As Internet users, we shift our attention rapidly and spend little time processing information or deliberating before making a decision. We browse, we scan, we spot keywords, and often we don’t even read things in order, skipping through the subheads and scanning the last words before dipping in and out of the content rather erratically.
In a nutshell, we’ve sort of become bored goldfish, nibbling here and there at fragments of content before quickly moving on and remembering nothing.
But why do we do this? One hypothesis is that there’s just too much information out there. Our digital plates are too full and we’re not that hungry.
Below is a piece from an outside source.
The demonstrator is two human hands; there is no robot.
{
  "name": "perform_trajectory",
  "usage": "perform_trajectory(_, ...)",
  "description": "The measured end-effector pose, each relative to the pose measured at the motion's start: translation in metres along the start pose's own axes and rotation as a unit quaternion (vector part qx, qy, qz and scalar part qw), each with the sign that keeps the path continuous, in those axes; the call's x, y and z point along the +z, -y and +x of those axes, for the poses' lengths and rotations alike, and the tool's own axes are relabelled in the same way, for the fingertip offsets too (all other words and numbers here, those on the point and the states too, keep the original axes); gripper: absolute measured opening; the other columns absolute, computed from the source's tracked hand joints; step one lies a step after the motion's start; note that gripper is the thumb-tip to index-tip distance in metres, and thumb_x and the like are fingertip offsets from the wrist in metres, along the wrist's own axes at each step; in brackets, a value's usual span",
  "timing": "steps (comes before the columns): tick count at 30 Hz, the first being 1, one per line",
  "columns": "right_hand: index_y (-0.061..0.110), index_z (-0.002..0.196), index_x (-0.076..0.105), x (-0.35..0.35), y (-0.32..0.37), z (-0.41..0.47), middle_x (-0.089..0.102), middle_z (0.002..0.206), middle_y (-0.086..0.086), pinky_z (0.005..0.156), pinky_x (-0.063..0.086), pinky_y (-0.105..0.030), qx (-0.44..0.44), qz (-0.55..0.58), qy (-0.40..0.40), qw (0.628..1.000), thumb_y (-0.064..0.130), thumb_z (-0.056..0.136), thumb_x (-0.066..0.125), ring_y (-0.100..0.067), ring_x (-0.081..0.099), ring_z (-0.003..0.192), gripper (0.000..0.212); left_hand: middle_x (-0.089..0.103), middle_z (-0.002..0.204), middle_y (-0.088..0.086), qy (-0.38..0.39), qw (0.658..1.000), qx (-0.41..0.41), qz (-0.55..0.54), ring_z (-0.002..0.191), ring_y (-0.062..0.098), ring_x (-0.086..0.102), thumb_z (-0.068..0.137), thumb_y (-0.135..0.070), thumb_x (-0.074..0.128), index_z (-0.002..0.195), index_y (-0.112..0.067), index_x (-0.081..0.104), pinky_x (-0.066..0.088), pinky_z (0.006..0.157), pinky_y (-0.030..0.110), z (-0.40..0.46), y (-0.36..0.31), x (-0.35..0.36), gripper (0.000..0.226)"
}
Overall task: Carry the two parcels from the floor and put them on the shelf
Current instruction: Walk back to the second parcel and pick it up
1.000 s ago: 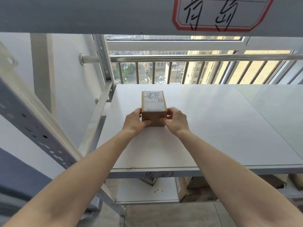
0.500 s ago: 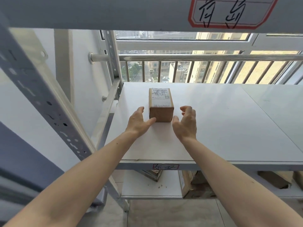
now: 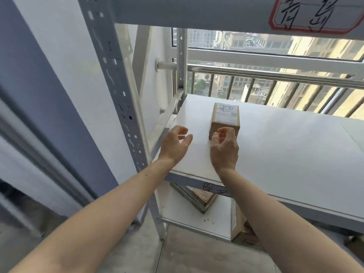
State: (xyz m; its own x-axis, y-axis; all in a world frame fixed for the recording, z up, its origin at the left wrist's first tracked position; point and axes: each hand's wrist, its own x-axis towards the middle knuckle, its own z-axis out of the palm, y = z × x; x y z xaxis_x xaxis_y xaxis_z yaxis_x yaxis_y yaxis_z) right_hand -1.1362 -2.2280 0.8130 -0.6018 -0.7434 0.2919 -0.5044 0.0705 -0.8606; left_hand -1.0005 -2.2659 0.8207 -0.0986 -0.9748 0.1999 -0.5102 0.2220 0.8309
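A small brown cardboard parcel (image 3: 225, 118) with a white shipping label on top rests on the white shelf board (image 3: 275, 146), near its left end. My left hand (image 3: 174, 144) hovers over the shelf's left front corner, fingers apart and curled, holding nothing. My right hand (image 3: 224, 146) is in front of the parcel and covers its lower front face, fingers loosely curled and empty. Neither hand touches the parcel. A second parcel on the floor is not in sight.
A grey perforated upright (image 3: 120, 99) of the rack stands left of my left hand. A lower shelf (image 3: 187, 215) carries cardboard boxes (image 3: 202, 198). Above runs another shelf beam with a red-framed label (image 3: 313, 14). Behind the rack are a metal railing (image 3: 256, 73) and a window.
Both hands have let go of the parcel and drawn back toward me. My view has swung left and down, bringing the rack's upright and the floor into sight.
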Motion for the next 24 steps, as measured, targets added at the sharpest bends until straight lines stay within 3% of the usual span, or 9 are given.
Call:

One popular opinion argues that shorter is always better and that marketers and content creators should get their editing machetes out ASAP. Let’s see what the science says.
In the 2011 book The Shallows, author Nicholas Carr points to a different reason for our shrinking attention spans: hypertext. Hypertext, quite simply, is text that includes links to other text. A related term, hypermedia, refers to text that contains elements like photos, video, and sound.
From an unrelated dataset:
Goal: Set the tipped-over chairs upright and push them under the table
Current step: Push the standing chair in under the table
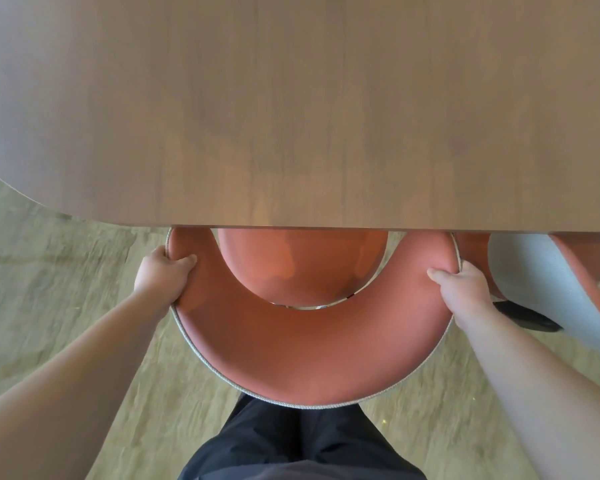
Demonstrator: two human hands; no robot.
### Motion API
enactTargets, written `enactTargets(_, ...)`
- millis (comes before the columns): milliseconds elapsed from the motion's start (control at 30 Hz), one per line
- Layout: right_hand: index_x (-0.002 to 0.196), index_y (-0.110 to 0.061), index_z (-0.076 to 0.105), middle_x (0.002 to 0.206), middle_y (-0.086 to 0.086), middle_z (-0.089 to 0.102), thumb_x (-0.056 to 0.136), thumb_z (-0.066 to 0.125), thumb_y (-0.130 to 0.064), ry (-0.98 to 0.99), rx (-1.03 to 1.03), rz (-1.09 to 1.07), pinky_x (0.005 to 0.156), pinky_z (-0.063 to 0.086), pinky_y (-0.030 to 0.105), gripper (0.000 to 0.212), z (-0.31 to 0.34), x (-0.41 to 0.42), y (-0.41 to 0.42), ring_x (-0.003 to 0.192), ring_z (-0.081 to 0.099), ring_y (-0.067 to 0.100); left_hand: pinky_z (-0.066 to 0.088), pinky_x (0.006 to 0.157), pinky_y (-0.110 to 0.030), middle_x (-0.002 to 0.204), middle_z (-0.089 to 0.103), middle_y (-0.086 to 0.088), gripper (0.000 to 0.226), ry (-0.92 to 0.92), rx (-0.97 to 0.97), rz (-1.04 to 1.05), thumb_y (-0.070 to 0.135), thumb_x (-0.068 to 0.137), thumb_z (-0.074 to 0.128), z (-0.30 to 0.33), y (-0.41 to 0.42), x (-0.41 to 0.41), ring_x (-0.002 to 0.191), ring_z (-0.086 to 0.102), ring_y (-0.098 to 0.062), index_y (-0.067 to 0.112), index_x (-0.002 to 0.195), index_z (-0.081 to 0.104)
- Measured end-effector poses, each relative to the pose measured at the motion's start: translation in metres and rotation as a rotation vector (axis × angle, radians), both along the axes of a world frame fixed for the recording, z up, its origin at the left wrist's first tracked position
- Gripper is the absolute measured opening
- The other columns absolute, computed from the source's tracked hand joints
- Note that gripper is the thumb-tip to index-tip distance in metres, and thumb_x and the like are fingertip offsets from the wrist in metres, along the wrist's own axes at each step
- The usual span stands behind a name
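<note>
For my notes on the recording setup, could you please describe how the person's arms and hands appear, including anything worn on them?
Both forearms are bare up to the frame edge, with no sleeves in view. The left hand and right hand wear no gloves, and I see no rings, watch or bracelets. Dark trousers show below.

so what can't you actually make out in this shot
- Front of the orange chair's seat: head view, hidden under the table.
- That chair's legs: covered by its curved backrest, which both hands grip, left hand and right hand.
- Second chair at right: cut off by the frame edge and table.
</note>
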State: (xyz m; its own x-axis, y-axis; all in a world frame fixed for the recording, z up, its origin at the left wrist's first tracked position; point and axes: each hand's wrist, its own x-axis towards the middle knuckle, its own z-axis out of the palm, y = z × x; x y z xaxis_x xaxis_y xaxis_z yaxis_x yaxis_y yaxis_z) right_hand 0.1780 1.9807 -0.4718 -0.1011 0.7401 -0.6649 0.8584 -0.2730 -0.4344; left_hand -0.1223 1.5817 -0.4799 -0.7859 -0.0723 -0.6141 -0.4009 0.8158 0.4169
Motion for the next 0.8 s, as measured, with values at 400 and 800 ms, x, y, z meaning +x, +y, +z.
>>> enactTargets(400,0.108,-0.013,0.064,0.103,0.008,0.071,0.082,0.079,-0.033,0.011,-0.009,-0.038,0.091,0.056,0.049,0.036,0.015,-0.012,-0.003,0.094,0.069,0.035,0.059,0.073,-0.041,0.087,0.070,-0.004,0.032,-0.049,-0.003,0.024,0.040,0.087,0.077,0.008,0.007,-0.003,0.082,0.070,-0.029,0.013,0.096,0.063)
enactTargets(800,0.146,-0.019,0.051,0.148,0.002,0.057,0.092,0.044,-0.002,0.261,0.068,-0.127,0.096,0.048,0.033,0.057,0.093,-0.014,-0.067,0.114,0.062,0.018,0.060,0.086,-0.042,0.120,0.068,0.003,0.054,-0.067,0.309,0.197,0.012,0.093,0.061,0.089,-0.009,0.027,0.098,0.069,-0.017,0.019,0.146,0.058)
Marketers and content creators have long employed these rich media elements in an attempt to capture the fleeting attention of their fickle audiences. But evidence from Carr’s book suggests that some of these efforts may be backfiring, achieving exactly the opposite effect.
From a biological perspective, our brains are designed to respond to change automatically. Much like a dog that spots a squirrel in the park and instantly stops what he’s doing to chase it, we’re similarly hard-wired to respond to new stimuli, whether it be our dog bolting away or a bright blue link mid-text, inviting us to suddenly navigate away from the article we’ve been reading.
With an overabundance of elements to break our focus, it’s no wonder our brains have a hard time getting us to read beyond the headline.
If shorter content were always better, what accounts for the popularity, even in the sound-bite age of the Internet, of sites like The New York Times and The Atlantic, that still regularly publish veritable tomes online? Take this treatise on “Why America is Moving Left” published in The Atlantic, for instance—a cool 7,000 words long.
The key to effective storytelling techniques isn’t in the length but the format. How many links do you see in the text? How many photos? How many ads, sidebars, and other “rich” elements do you find? Very few.
In fact, throughout most of the article, the only view on screen is black text on a white background. For me, as a reader, this is wildly refreshing. For my brain, it’s a distraction-free environment where I can focus my attention for longer periods of time, and as a result, process the information I’m reading more deeply. For marketers and content creators, this is a compelling content strategy.
The research suggests that readers aren’t bored of our stories, they’re distracted by our storytelling techniques.
Here are five ways you as a marketer or content creator can keep your readers’ attention so the stories you’re telling achieve their maximum impact:
Sometimes our intuition about how storytelling can work most effectively isn’t actually supported by the research. Marketers and content creators that pay attention to brain science will be the first to capitalize on important discoveries that reveal how people are actually interacting with content on a deeper level. Some of the most daring content innovators may not be taking such a giant risk at all—they’ve just done their homework.